勝利への道20
「ぐっ…!」
カイの強烈な一撃を受け止めつつ、エルンストは思考を巡らせる。
(ツバキ・ニイミとイチャイチャするために戦っている?何を、戯言を…)
エルンストはカイの事を男だと認識している。もっとも、それを抜きにしても…イチャイチャするために戦うというのは、エルンストにとって理解し難いものだった。しかし、カイの繰り出す攻撃はさらに強くなる。そして、エルンストは見た。カイの瞳に輝く力強い光を。
(そう、か…)
エルンストは理解する。好きな人とイチャイチャしたい――恋する者と愛し合いたい。それは、極めてありふれていて…だからこそ、何よりも強い願い。信仰とでも表現すべき想い。
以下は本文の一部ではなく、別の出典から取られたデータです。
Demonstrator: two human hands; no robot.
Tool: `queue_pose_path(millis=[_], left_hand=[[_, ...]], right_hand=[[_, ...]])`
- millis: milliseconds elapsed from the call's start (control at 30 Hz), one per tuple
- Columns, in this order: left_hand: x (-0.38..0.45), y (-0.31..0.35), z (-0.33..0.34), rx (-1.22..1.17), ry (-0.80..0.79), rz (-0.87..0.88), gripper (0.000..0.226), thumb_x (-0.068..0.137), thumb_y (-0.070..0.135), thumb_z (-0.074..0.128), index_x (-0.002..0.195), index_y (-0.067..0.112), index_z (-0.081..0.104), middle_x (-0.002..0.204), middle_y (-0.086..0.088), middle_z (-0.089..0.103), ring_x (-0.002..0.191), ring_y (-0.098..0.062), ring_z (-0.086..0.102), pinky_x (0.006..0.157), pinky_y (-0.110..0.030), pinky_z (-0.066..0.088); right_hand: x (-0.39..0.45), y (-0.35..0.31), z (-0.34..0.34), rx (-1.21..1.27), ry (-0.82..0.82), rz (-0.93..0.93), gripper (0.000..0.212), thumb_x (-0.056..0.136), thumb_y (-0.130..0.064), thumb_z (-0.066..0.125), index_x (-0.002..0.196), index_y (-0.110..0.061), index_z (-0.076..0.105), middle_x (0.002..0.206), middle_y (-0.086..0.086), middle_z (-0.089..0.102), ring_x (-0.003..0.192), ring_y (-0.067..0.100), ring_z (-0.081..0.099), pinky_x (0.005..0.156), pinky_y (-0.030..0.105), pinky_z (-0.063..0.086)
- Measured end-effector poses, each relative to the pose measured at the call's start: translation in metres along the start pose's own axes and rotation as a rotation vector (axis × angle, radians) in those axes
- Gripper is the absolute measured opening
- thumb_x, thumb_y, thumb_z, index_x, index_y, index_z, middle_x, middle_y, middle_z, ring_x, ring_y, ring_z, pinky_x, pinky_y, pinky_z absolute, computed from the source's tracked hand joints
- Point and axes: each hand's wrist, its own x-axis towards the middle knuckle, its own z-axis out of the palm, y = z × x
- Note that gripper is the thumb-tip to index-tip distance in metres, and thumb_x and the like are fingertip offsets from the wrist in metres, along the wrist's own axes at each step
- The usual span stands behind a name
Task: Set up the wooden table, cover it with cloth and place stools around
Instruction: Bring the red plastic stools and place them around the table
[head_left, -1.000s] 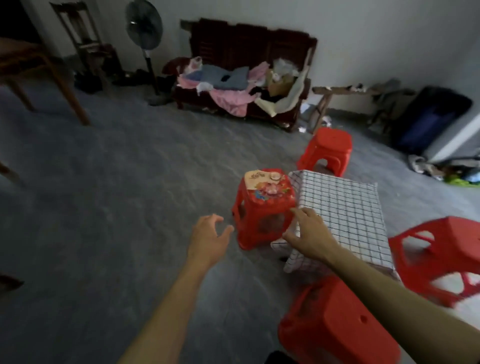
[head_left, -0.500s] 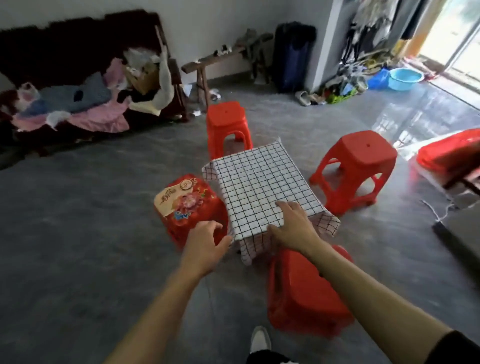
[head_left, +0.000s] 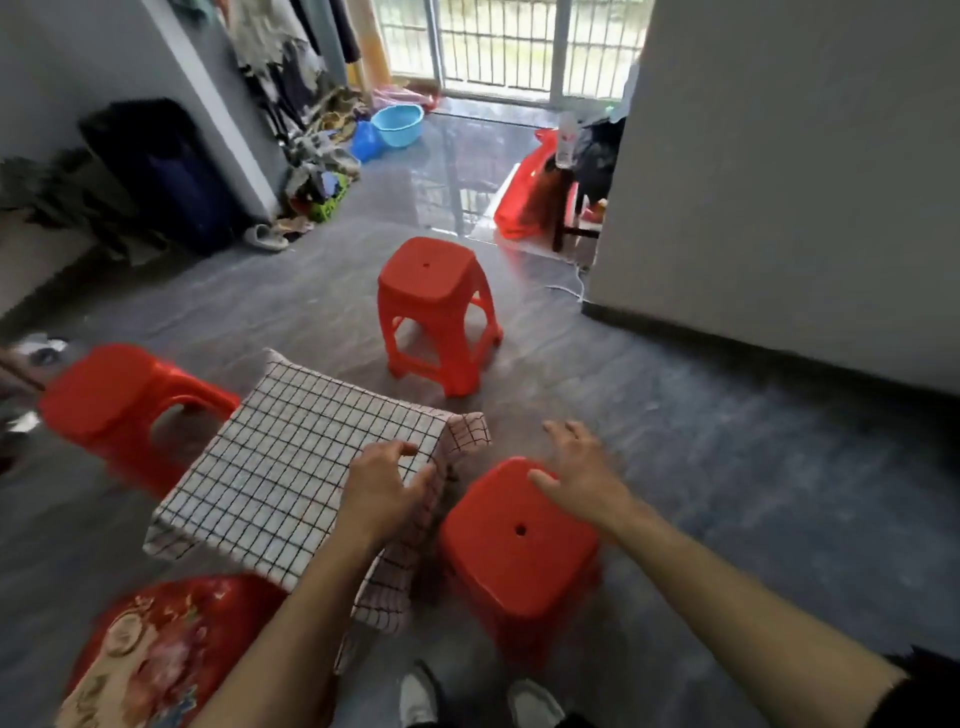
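The low table (head_left: 291, 467) stands on the grey floor under a white cloth with a black grid; the cloth's corner (head_left: 470, 434) hangs over the right side. My left hand (head_left: 382, 486) grips the table's near right edge through the cloth, fingers bent on top and thumb down the side. My right hand (head_left: 579, 467) is spread, thumb at the top of a plain red stool (head_left: 519, 545) right of the table. A second red stool (head_left: 434, 306) stands beyond the table and a third (head_left: 111, 400) at its left. A red stool with a printed top (head_left: 156, 654) is at the bottom left.
A grey wall (head_left: 779, 182) juts in on the right. A blue basin (head_left: 397, 123), clothes and shoes lie along the left wall near a dark suitcase (head_left: 171, 171). A red bag (head_left: 524, 197) leans by a dark chair. My shoes (head_left: 535, 701) show at the bottom.
The view has swung round the table toward the doorway. My left hand moved from the printed stool onto the table's edge; my right hand left the table and went to the plain red stool.
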Motion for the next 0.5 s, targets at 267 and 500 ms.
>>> queue_pose_path(millis=[267,500], left_hand=[[0.079,-0.032,0.036,0.020,-0.240,0.169,0.037,0.086,0.036,0.068,0.115,0.013,0.066,0.116,-0.007,0.063,0.111,-0.023,0.056,0.098,-0.038,0.045],[0.114,-0.073,0.084,0.172,-0.469,0.272,0.044,0.086,0.046,0.063,0.120,0.019,0.061,0.123,-0.004,0.057,0.112,-0.022,0.053,0.096,-0.037,0.046]], right_hand=[[-0.019,0.017,0.054,0.091,0.073,0.365,0.076,0.083,-0.040,0.071,0.145,-0.013,0.038,0.144,0.019,0.040,0.135,0.033,0.038,0.113,0.038,0.032],[-0.020,0.013,0.131,0.203,0.043,0.560,0.080,0.082,-0.042,0.070,0.148,-0.017,0.034,0.145,0.014,0.036,0.130,0.029,0.045,0.111,0.040,0.038]])
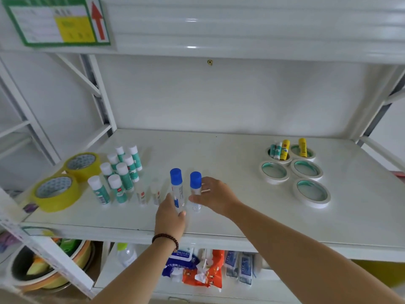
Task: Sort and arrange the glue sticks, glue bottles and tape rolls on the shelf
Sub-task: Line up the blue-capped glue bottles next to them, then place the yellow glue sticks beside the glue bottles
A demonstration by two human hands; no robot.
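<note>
White metal shelf (219, 150): two yellow tape rolls (58, 191) at 9 o'clock, teal white-capped glue sticks (119, 172) beside them. Left hand (169, 216) fingers clamped on taller clear blue-capped glue bottle (177, 185), upright at centre. Right hand (215, 197) fingers closed around shorter blue-capped bottle (195, 187) just beside. White tape rings (306, 181) at 3 o'clock, two holding glue sticks.

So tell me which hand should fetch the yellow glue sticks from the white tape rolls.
Right. The right hand is on the shorter blue-capped bottle, on the side nearer the yellow glue sticks and white tape rolls. The left hand holds the taller bottle, farther away.
</note>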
「お前は自分のために戦っているというような事を言っていたな…オレもそうだ。オレは、自分が幸せになり…ツバキも幸せになってもらいたい、そのために…戦う!」
『自分のため』でもなく、『自分以外の何かのため』でもない。『自分と、愛する者のため』に戦う。それは、エルンストには出来ない事だ。
「なるほどな」
エルンストは苦笑する。相手は、『信仰の聖騎士』。極めて根源的な願いのために、全てを捨てる事の出来る相手。それゆえに…、
「俺じゃあ、勝てない訳だ」
ついに連撃を受けきれなくなったエルンストは、その肩にカイの突きを受けていた。エルンスト・リヒトホーフェンの手から、地面へと剣が滑り落ちる。